MARGARET BRENAN: What would the economic recovery look without paid leave?
SECRETARY YELLEN (English): I think we will have an economic recovery that is strong and will support continued growth. For some time, the United States has had a problem with labor force participation, particularly for women. In the past, the US had a higher female labor force participation than any other developed country. This is not true anymore. It is clear that the United States lacks support for its citizens working.
MARGARET BRENNAN: Right.
SECRETARY YELLEN – especially for women. Now, I am very optimistic and fully expect the Build back Better package to become law.
MARGARET BRENAN: It was removed from the framework.
SECRETARY YELLEN – –Yes, so
MARGARET BRENNAN – It is unlikely to receive full support from the Senate.
SECRETARYYELLEN: Paid-paid leaves are important and provide support for people who want to work. The package provides a lot of support for child care. It helps to make child-care more affordable for families so that they can spend less than 13% on child care.
MARGARET BRENNAN: So I-
SECRETARYYELLEN: There would be two more years of early education that would be universal, and a tax credit for children that would allow families to take good care and participate in the workforce. So I believe that the package will increase labor force participation, especially among women. Paid time is one component that could be added to that, but there are many things in that package that will make an impact.
MARGARET BRENAN: You think that what’s in it is sufficient. Back in February, you said to me that women’s participation was down because they don’t have universal access to paid family and medical leaves and child care. Is it necessary for full economic recovery?
SECRETARYYELLEN : Well, we-we’re supportive of paid leave, President Biden and me, and it’s something we will try and legislate in future. Although it doesn’t appear to be part of the package, there are many things in the package that will support labor force participation. This package includes money to improve home care for seniors with health issues. For disabled people. It’s a support that will make people work easier and take care of their loved ones.

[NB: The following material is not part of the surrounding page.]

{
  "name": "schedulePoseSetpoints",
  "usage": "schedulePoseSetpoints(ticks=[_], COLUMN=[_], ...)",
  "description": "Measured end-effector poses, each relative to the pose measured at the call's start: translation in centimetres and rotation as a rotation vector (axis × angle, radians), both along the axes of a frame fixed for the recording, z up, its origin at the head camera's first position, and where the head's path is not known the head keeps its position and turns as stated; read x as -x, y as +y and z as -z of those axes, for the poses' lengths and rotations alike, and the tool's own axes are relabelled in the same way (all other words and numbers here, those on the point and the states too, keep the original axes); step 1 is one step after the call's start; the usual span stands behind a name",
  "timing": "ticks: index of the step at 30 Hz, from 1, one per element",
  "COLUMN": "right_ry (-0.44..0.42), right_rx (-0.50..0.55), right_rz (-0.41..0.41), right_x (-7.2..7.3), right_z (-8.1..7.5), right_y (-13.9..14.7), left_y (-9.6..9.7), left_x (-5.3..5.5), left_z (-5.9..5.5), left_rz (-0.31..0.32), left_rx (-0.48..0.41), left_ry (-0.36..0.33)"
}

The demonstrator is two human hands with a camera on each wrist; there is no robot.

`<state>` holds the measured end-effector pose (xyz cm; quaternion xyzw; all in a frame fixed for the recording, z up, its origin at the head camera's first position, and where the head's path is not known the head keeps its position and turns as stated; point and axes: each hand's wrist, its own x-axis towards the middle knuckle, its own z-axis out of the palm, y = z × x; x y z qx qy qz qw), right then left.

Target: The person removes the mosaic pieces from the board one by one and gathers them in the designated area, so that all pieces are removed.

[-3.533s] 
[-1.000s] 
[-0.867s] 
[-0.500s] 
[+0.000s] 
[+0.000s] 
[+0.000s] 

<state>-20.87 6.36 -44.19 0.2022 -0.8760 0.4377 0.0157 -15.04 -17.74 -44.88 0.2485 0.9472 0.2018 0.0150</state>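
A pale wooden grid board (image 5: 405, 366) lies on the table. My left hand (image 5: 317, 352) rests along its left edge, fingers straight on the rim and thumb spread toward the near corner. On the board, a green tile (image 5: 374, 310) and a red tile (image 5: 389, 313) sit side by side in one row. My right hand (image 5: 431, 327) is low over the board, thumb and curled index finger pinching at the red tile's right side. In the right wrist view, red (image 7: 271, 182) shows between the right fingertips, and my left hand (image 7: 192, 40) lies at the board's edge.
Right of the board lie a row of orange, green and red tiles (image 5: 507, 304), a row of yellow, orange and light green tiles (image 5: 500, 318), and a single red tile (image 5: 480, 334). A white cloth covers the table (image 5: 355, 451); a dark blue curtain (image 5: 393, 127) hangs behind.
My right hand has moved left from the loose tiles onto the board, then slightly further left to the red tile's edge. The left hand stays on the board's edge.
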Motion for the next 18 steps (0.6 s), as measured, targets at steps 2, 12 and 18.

MARGARET BRENNAN : I’m told that we are running out of time. However, I want to quickly question you — the president is expected make his selection for Fed chair. Do you think Jerome Powell should be renominated as Fed chair? What is the importance of continuity?
SECRETARYYELLEN – I’m going to leave it up to President Obama to make a decision. I’ve stated that I believe that Chair Powell has done a great job of managing the Fed and of addressing the issues that emerged when the pandemic hit. But it’s crucial that President Biden pick someone who’s credible and experienced. There are many candidates.
MARGARET BRENNAN : Madam Secretary, thank you so much for taking the time to speak with us. There is so much more that we could discuss.
SECRETARY YELLEN : Yes. Absolutely.
MARGARET BRENNAN : We are grateful that you have us here.
SECRETARY YELLEN (English): Thank you very much for your invitation. We are glad to have you.